Para la justicia local, este caso marca un precedente en la aplicación de nuevas normativas contra el crimen organizado en Mar del Plata. Tras una serie de allanamientos masivos, se logró desmantelar una estructura jerárquica que, a pesar de tener a sus líderes tras las rejas, lograba controlar el comercio de drogas y armas en diversos barrios.
La investigación, iniciada por la Oficina de Narcocriminalidad, reveló que una pareja detenida en las Unidades Penales 44 y 50 dirigía las maniobras delictivas. Mediante el uso de dispositivos móviles no autorizados, coordinaban la distribución de estupefacientes y planificaban asaltos violentos, delegando funciones específicas a integrantes que operaban en libertad.
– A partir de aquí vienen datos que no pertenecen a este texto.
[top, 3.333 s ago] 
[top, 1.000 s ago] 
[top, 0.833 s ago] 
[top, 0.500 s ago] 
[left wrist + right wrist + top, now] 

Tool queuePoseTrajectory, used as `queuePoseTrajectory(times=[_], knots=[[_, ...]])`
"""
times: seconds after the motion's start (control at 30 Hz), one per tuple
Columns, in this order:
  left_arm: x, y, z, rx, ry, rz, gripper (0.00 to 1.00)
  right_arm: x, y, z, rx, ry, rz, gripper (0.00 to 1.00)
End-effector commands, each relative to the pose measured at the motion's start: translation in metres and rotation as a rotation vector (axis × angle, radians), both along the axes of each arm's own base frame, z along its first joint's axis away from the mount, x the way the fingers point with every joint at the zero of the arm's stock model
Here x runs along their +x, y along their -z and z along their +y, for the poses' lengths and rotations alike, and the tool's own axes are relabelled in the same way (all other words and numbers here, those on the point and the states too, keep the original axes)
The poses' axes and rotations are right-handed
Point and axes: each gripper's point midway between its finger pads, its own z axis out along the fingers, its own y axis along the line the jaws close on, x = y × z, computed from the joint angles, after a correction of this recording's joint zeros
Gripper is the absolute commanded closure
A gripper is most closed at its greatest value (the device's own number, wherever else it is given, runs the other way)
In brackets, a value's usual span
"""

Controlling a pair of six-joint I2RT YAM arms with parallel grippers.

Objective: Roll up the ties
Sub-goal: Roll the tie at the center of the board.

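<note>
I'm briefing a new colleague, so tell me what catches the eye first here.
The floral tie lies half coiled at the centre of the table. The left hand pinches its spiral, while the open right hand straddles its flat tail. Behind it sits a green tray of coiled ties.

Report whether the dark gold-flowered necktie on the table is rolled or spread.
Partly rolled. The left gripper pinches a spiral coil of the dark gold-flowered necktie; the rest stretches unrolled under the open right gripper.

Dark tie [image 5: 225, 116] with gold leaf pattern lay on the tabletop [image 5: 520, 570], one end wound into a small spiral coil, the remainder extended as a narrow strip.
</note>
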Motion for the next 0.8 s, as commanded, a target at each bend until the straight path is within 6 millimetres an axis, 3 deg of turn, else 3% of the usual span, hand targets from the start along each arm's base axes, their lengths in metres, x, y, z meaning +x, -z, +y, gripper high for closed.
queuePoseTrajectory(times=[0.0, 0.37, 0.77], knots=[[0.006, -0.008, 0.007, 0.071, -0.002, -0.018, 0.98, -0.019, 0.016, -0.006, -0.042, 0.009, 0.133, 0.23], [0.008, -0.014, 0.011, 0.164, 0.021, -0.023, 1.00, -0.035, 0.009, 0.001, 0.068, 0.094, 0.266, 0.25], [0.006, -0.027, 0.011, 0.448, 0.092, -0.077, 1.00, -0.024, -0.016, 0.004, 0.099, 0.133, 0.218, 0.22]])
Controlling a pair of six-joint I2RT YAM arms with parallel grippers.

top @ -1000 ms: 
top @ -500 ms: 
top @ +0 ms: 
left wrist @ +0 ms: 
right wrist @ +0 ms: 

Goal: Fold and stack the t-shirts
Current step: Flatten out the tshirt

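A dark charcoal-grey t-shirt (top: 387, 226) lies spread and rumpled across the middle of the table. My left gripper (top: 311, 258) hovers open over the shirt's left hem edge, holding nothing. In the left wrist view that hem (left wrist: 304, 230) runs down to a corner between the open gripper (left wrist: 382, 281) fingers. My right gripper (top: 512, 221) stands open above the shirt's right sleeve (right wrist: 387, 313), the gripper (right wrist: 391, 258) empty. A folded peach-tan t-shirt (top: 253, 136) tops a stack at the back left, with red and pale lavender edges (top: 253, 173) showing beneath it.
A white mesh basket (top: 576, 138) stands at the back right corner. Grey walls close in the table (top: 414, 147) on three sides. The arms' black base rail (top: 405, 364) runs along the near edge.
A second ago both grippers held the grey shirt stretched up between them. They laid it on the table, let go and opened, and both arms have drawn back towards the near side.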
Durante los 23 operativos realizados en abril, las fuerzas de seguridad incautaron un arsenal que incluía armas largas semiautomáticas, vehículos robados y una gran cantidad de dosis de cocaína. Estos hallazgos confirmaron que la banda financiaba su logística a través de un circuito de lavado de activos y movimientos bancarios destinados al abastecimiento.
A los acusados se les aplicó la figura de «organización criminal» bajo la reciente Ley Antimafia, agravando su situación procesal frente a delitos de narcotráfico y tenencia de armas de guerra. El magistrado interviniente convalidó la prisión preventiva, destacando la peligrosidad de esta red que utilizaba vínculos familiares para asegurar su hermetismo.
Como medida preventiva, el juzgado ordenó restringir estrictamente el acceso a comunicaciones dentro de las cárceles, tras hallarse siete teléfonos en la celda del principal implicado. La pesquisa continuará durante los próximos meses para determinar el alcance total de las operaciones financieras y las posibles conexiones con otros hechos de violencia urbana.
La desarticulación de esta banda representa un avance significativo en la lucha contra las estructuras delictivas que intentan vulnerar los controles estatales y la seguridad pública desde el interior del sistema penitenciario.